What you need to do | Look over the listing below and tally the lines in which the word "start" turns up. Answer with the tally only.

Excerpted records |
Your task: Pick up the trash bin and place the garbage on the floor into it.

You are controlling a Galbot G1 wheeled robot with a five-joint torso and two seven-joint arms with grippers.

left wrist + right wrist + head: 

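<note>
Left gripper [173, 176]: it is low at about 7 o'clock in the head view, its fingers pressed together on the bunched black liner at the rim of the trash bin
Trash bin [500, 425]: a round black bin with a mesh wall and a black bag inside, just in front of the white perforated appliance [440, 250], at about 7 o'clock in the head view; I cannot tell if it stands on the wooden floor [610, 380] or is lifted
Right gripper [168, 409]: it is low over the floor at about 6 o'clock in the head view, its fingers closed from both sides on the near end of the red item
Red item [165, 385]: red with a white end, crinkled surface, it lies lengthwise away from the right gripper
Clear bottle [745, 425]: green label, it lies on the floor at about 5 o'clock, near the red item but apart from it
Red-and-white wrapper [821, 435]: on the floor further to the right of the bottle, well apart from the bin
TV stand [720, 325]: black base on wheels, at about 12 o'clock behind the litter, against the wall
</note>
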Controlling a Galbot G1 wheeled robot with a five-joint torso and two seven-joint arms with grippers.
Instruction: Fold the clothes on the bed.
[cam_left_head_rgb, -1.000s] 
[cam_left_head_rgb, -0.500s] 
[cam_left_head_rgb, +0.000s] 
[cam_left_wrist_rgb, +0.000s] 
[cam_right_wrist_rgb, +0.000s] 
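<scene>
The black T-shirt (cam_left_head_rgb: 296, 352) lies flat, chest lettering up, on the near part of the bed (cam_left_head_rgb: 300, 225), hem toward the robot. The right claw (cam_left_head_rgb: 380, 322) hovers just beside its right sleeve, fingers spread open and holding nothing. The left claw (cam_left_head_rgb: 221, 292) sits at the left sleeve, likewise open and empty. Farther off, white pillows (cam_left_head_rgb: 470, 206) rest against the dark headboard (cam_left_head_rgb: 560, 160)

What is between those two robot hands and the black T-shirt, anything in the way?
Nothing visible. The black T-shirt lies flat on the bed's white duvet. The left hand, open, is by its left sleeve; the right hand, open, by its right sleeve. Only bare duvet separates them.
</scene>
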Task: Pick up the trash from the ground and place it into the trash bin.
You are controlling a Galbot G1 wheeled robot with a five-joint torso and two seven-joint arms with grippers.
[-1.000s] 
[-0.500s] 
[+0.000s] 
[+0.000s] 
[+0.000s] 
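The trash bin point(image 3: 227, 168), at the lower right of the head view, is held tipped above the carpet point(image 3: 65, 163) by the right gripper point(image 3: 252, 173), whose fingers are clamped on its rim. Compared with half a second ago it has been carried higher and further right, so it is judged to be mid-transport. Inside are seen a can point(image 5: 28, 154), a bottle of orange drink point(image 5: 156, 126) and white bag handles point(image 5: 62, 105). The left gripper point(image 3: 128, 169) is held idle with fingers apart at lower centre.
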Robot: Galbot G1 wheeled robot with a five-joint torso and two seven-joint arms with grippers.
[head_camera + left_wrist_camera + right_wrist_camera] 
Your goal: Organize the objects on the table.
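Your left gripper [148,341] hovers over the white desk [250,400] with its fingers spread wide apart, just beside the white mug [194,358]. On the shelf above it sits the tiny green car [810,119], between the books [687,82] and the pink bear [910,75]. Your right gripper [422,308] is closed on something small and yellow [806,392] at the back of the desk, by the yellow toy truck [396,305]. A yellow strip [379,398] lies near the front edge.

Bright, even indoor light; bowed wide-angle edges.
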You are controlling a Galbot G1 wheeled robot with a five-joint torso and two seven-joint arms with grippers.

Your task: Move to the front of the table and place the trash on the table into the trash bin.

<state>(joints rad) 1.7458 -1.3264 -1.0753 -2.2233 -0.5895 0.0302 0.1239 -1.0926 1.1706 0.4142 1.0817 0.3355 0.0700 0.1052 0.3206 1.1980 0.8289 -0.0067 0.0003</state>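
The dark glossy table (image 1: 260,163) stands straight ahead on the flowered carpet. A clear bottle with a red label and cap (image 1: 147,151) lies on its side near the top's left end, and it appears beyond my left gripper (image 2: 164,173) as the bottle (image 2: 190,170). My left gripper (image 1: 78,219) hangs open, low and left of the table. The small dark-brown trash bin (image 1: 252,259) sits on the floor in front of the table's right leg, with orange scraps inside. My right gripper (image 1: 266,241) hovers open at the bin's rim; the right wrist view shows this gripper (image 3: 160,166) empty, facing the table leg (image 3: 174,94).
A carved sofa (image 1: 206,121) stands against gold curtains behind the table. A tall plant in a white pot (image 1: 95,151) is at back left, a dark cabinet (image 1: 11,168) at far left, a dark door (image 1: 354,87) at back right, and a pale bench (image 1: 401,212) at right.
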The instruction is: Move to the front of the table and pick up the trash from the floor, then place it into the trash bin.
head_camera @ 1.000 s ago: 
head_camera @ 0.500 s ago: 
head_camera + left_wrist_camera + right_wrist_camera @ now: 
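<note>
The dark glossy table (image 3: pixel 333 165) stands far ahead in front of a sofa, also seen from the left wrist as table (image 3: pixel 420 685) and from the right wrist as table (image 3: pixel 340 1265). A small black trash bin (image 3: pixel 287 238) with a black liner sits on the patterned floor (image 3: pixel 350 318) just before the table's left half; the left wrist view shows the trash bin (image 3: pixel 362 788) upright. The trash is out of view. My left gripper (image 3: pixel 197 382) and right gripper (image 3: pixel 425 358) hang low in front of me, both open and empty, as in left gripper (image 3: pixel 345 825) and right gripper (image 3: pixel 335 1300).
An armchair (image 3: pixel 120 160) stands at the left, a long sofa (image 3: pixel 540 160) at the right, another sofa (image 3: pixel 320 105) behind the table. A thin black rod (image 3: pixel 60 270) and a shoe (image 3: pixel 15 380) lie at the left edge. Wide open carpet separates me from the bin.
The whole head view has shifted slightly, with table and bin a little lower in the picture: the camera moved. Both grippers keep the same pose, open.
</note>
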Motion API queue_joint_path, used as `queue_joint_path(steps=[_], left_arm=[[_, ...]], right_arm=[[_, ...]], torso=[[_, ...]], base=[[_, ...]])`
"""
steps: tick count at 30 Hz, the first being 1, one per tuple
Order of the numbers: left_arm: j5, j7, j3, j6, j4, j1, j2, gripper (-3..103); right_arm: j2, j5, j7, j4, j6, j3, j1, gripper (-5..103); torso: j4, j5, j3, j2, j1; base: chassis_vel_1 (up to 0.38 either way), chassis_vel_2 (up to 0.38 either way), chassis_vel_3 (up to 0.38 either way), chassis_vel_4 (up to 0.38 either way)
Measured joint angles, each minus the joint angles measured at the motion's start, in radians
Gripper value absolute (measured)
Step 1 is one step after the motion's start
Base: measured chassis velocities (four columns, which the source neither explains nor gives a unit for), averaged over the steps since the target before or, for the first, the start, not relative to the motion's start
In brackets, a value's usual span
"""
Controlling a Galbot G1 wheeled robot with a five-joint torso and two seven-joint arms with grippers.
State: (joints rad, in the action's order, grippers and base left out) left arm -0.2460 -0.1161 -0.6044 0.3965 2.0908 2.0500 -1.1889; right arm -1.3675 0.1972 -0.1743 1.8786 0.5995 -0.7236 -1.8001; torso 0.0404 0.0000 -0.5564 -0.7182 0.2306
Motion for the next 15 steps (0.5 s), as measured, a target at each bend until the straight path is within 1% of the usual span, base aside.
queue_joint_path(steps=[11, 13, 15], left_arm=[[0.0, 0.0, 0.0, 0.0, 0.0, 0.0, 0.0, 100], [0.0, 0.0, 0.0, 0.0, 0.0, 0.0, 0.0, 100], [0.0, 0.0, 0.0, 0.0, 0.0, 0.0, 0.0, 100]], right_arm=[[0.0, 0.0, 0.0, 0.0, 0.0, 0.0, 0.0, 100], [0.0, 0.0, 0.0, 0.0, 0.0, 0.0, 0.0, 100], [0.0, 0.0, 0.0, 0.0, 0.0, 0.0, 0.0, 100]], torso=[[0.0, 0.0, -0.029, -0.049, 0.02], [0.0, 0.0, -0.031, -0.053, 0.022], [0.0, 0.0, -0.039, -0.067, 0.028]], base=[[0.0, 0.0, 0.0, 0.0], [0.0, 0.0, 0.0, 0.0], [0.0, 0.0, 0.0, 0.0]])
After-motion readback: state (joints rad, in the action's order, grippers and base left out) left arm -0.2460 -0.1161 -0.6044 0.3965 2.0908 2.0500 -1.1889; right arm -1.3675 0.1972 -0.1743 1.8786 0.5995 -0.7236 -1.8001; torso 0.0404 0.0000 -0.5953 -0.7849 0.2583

Solution | 3